What this means is that most new businesses are doomed to fail in their first year, and many of the rest will only survive a few years beyond that. Here are some more alarming statistics on the percent of SMEs enterprise survival rate:

  • there is a 45.8% chance that a business will survive for one year;
  • a 32.3% chance that it will survive for two years;
  • an 18.3% chance that it will survive for three years; and
  • a 9.5% chance that it will survive for five years.

How many small businesses in Canada could close permanently amid a pandemic

The number of small businesses in Canada that survive for ten years (and beyond) is quite low, so it is important to recognize those that are able to make it. So two essential business owner characteristics have to be eternal optimism and being a solid business planner when starting a new business because of the high failure rate.

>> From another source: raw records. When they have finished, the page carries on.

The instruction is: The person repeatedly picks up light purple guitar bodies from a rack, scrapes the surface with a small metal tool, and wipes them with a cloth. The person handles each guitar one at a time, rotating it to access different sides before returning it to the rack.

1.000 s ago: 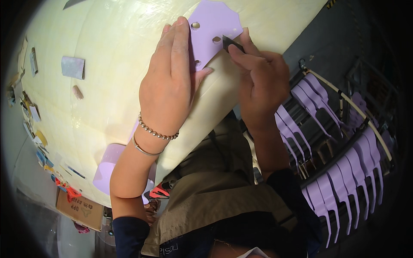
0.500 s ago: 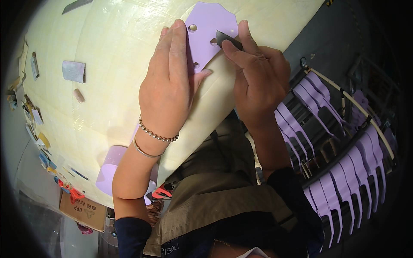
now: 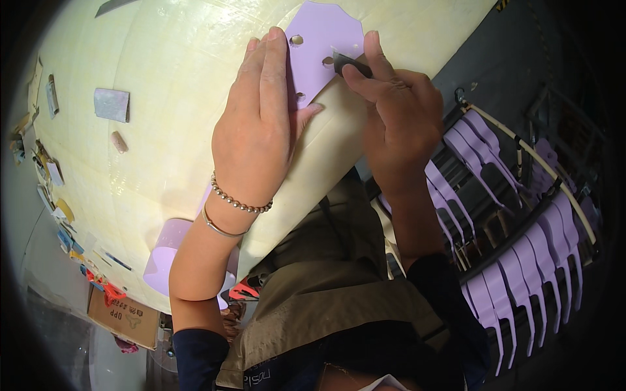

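Holds the end of the dark tool (image 3: 352,64), gripped in the right hand (image 3: 404,117), closer to the nearest hole (image 3: 327,60) in the purple piece (image 3: 323,32) than a second ago, now almost at the hole's edge on the right hand's side. Draws that end back toward the right wrist, too, after a position farther forward, beyond the hole, half a second ago. Stretches the right index finger (image 3: 378,57) farther forward than a second ago, now past the piece's corner on that side instead of about level with it. Brings the piece and the left hand (image 3: 251,130) beside it slightly rightward again, after a small leftward shift half a second ago.
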`<state>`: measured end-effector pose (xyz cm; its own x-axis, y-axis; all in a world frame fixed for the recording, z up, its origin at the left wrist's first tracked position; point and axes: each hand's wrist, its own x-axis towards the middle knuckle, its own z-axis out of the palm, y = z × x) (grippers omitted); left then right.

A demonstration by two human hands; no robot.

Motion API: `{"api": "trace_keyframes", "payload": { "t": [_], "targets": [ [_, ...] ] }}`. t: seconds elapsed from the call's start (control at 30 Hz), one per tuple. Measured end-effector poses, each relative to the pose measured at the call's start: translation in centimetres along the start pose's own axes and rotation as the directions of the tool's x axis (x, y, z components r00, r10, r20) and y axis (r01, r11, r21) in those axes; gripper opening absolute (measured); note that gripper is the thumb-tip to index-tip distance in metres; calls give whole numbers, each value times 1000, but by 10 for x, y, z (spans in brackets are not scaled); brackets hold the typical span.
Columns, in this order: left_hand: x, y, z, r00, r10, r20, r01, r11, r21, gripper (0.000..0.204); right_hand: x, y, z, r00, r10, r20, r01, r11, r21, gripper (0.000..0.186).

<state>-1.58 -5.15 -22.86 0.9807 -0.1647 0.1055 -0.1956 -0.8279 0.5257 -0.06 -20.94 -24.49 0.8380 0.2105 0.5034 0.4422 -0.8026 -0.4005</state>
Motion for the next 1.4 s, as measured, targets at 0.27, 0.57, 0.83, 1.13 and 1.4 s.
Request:
{"api": "trace_keyframes", "payload": {
  "t": [0.27,0.57,0.83,1.13,1.4],
  "targets": [
    [1,-1,0,1000,12,-7,-12,1000,1,77,2,-3,4,997,8,-70,-9,1000,-9,13],
    [2,1,-6,997,-58,55,62,995,-79,78,-7,-1,-14,887,442,133,-427,675,602,13],
    [2,-10,-38,925,-199,324,353,766,-537,72,-14,1,-20,437,565,700,-590,-408,697,21],
    [-55,-1,-95,829,-359,428,324,933,156,61,31,-35,-48,590,375,715,-570,-434,698,31],
    [-107,44,-282,790,-555,-260,519,831,-199,41,91,-108,-71,778,-70,624,-587,-435,683,22]
  ]
}}
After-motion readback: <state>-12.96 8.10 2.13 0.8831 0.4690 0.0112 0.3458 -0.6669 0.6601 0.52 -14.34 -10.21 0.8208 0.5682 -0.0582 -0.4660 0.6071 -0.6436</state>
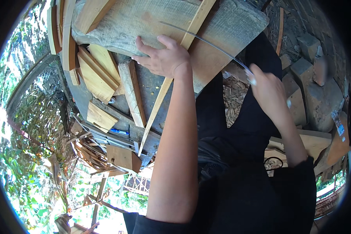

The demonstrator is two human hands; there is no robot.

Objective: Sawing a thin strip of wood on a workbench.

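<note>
A long pale wooden strip [155, 105] lies diagonally across a broad weathered board [232, 25]. My left hand [163, 58] rests over the strip and board, fingers spread apart. My right hand [267, 89] is closed on one end of a long, thin metal blade [206, 41], whose far part reaches over the strip onto the board, just above my left hand; whether it is a ruler or a saw is unclear.
Cut wood pieces [97, 74] and a blue pen-like item [119, 131] lie on the dark bench at left. Offcuts [93, 152] pile below. Stone-like blocks [319, 101] stand at right. My dark-clothed legs flank wood shavings [234, 103]; foliage shows at left.
</note>
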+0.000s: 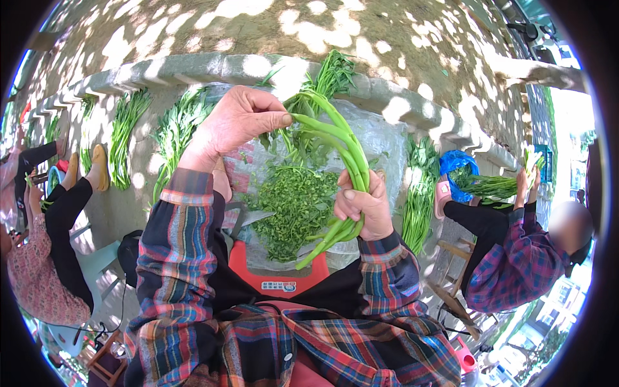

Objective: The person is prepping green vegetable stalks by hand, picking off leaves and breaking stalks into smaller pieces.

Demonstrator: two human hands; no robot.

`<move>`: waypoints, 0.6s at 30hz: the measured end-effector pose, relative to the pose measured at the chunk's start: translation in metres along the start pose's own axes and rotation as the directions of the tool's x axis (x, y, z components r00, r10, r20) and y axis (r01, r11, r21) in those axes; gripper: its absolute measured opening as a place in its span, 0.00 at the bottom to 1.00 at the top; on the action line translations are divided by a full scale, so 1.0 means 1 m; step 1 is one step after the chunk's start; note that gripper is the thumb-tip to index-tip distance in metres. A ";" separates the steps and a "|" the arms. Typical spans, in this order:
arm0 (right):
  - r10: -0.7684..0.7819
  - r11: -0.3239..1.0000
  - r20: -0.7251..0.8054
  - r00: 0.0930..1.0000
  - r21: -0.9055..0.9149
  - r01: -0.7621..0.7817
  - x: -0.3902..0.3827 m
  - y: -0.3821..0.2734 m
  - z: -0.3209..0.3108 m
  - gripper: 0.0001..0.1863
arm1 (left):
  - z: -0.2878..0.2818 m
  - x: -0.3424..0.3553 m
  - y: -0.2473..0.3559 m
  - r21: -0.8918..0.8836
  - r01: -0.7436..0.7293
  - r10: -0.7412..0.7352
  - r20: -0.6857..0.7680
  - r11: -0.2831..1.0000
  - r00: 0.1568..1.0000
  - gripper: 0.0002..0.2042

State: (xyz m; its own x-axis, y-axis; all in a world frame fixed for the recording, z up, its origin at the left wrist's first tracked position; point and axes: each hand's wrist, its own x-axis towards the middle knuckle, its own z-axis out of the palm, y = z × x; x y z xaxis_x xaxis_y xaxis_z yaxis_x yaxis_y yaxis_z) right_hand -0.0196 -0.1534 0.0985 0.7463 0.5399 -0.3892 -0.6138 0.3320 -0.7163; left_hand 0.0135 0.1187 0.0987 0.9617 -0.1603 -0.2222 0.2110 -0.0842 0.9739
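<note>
My right hand (363, 205) is closed round a bundle of long, thick green vegetable stalks (351, 145). The bundle bends over toward the left at its top, while the lower stalk ends stick out below my fist. At the bent end, my left hand (248, 116) pinches one green stalk between thumb and forefinger. Beneath both hands, a heap of small torn green leaves (293, 203) lies on a plastic sheet (380, 132). Some leaves hang from the bundle's far end, partly hidden behind my left hand.
A red plastic stool (277, 277) stands between my legs. Bunches of greens lie left (129, 129) and right (419, 193), and a stone curb (245, 68) runs behind. One person (516, 258) sits at right beside a blue bag (458, 164); others sit at left.
</note>
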 end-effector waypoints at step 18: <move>-0.070 0.924 0.061 0.996 0.380 0.042 0.009 -0.002 -0.006 0.10 | 0.100 0.020 -0.048 0.326 -0.014 0.008 0.020 0.945 1.000 0.19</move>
State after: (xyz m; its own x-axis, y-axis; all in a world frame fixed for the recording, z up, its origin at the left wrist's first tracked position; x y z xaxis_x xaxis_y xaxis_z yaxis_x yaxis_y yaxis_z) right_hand -0.0099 -0.1537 0.0927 0.7703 0.5617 -0.3019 -0.6339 0.6230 -0.4582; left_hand 0.0053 0.0215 0.0427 0.9598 -0.1802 -0.2152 0.1290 -0.3978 0.9084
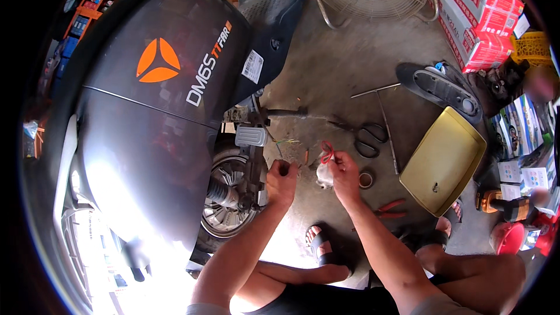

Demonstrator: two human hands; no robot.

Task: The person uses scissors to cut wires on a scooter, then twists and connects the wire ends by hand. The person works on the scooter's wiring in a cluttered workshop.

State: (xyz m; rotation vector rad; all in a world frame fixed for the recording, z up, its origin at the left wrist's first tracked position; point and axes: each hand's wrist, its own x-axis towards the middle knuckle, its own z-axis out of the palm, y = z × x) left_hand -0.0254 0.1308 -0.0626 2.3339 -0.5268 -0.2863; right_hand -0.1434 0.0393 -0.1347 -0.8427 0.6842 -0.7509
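Observation:
My right hand (pixel 345 177) is closed on a small whitish, silvery part (pixel 324 175) with a looped red wire (pixel 328 150) at its top. To its left my left hand (pixel 281 183) is curled in a pinch; what its fingers hold, if anything, is too small to make out. Thin coloured wires (pixel 286 141) hang just beyond the left hand, beside a grey pedal (pixel 251 136) on the vehicle. A short orange-brown piece (pixel 307 156) shows between the hands. A tape roll (pixel 366 179) lies right of the right hand.
A dark grey scooter-like body (pixel 157 111) and its wheel (pixel 227 169) fill the left. On the floor lie black scissors (pixel 370 140), red-handled pliers (pixel 391 207), a T-handled wrench (pixel 383 114) and a yellow tray (pixel 431 157). Beyond stand a fan (pixel 373 0) and boxes (pixel 484 17).

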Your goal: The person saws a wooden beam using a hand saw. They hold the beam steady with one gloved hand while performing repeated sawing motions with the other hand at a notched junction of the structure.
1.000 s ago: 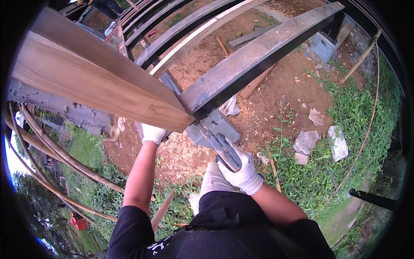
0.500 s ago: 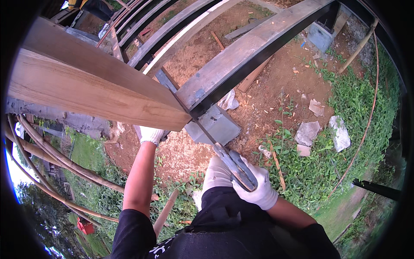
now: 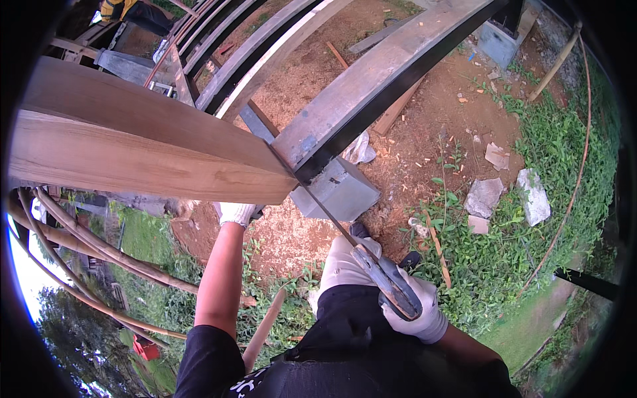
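My right hand (image 3: 421, 308), in a white glove, is wrapped round the worn handle of a hand saw (image 3: 388, 278). Its thin blade slants up and left into the joint between a thick light-brown wooden beam (image 3: 159, 162) and a dark-sided beam (image 3: 378, 79). At the underside of the brown beam is my left hand (image 3: 236, 211), also gloved. The beam hides most of its fingers, so I cannot see its grip. Below the joint stands a grey concrete block (image 3: 338, 192).
Several parallel beams (image 3: 265, 50) run across the upper left. A person (image 3: 136, 13) is at the far upper left. Bamboo poles (image 3: 99, 245) curve along the left. Broken concrete pieces (image 3: 484, 198) and leafy plants (image 3: 564, 179) lie on the right, sawdust (image 3: 285, 229) beneath the beam.
My right hand has drawn the saw down and to the right, so more of the blade shows below the joint. The left hand stays at the beam; the view has shifted slightly.
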The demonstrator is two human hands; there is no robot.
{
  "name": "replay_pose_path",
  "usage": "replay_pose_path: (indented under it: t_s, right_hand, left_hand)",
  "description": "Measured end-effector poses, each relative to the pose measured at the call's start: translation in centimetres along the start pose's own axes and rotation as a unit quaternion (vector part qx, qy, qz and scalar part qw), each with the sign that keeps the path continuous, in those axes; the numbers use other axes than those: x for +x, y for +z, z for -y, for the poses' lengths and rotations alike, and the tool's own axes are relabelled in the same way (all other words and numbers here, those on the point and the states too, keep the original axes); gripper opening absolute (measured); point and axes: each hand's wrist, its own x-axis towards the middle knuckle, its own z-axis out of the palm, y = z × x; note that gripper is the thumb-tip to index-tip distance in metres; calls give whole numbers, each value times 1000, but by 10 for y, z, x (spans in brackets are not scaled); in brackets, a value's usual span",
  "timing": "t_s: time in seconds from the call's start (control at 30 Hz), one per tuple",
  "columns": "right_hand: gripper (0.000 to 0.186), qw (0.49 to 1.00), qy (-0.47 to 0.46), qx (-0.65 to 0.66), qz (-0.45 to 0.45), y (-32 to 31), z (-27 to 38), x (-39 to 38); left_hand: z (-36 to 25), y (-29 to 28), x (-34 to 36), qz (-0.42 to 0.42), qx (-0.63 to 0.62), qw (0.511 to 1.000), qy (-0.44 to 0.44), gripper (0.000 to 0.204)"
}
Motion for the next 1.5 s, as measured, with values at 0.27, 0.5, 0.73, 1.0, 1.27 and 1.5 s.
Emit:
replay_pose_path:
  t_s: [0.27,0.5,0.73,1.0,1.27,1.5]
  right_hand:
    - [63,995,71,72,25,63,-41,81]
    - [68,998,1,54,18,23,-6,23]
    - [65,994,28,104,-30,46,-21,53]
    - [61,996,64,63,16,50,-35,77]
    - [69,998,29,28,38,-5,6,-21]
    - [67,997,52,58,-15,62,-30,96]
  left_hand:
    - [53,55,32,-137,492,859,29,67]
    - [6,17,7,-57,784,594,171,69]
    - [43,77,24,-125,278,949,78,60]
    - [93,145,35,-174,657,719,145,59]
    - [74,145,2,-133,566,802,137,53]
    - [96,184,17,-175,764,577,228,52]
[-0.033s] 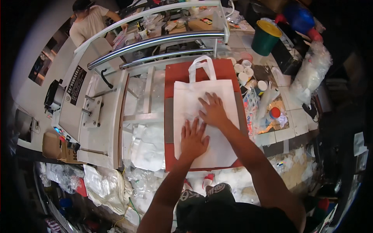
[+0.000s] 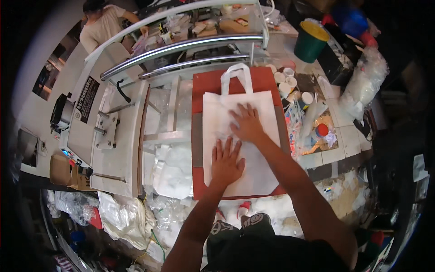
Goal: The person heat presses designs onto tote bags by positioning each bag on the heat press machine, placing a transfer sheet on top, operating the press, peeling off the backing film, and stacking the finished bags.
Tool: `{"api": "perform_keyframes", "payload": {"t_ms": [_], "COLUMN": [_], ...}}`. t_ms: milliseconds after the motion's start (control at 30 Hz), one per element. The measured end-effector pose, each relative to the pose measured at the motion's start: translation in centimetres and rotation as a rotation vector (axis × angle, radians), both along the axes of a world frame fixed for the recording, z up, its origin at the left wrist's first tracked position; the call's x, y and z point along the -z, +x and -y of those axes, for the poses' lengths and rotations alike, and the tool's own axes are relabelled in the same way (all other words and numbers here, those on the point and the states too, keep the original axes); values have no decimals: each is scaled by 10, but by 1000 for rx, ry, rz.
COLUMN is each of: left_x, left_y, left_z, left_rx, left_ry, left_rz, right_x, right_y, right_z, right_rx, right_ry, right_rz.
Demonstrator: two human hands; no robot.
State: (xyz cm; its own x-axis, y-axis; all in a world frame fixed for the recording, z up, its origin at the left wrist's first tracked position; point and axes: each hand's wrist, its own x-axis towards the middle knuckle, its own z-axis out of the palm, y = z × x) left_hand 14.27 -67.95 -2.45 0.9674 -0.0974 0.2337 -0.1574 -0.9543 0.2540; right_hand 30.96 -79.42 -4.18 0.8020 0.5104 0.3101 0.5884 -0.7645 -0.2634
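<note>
A white cloth tote bag (image 2: 258, 158) lies flat on a red heat-press bed (image 2: 206, 84), its handle loop stretched toward the far edge. A grey strip shows on each side from under the bag. My left hand (image 2: 225, 165) rests palm down on the bag's lower left part, fingers spread. Just beyond it and to its right, my right hand (image 2: 247, 123) lies flat near the bag's middle, fingers apart. Neither hand grips anything. A faint mark on the cloth shows between the hands and is partly covered.
The press's pale frame with steel bars (image 2: 181, 47) stands left and behind. Several cups (image 2: 284, 86), bottles and wrappers crowd the right side, with a green bucket (image 2: 310, 45) farther off. Plastic bags (image 2: 122, 217) lie low left. Another person (image 2: 102, 27) works at far left.
My right hand has shifted slightly farther away and to the left over the bag. My left hand stays in nearly the same place.
</note>
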Motion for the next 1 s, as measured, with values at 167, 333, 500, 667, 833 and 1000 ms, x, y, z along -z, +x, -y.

Now take those long odds for a business survival rate and layer a global pandemic on top of that. The COVID-19 pandemic is nerve-wracking enough to the general public, but for many small business owners, it is downright terrifying. According to the CFIB, close to half of the country’s small businesses could close permanently. The CFIB‘s findings were based on responses from 1,800 small business owners. The CFIB called for the government to provide small business owners with the tools they need to protect themselves and keep their businesses afloat.

The Public Health Agency of Canada reported an even scarier estimate. It felt that up to 70% of small businesses in Canada could close permanently amid a pandemic. The reason? Employees and customers won’t show up. The industry sectors that will be affected the most are the ones whose employees and customers are the most mobile and those whose employees have to work in crowds, like cabs, the hospitality industry, food and beverage, and theatres.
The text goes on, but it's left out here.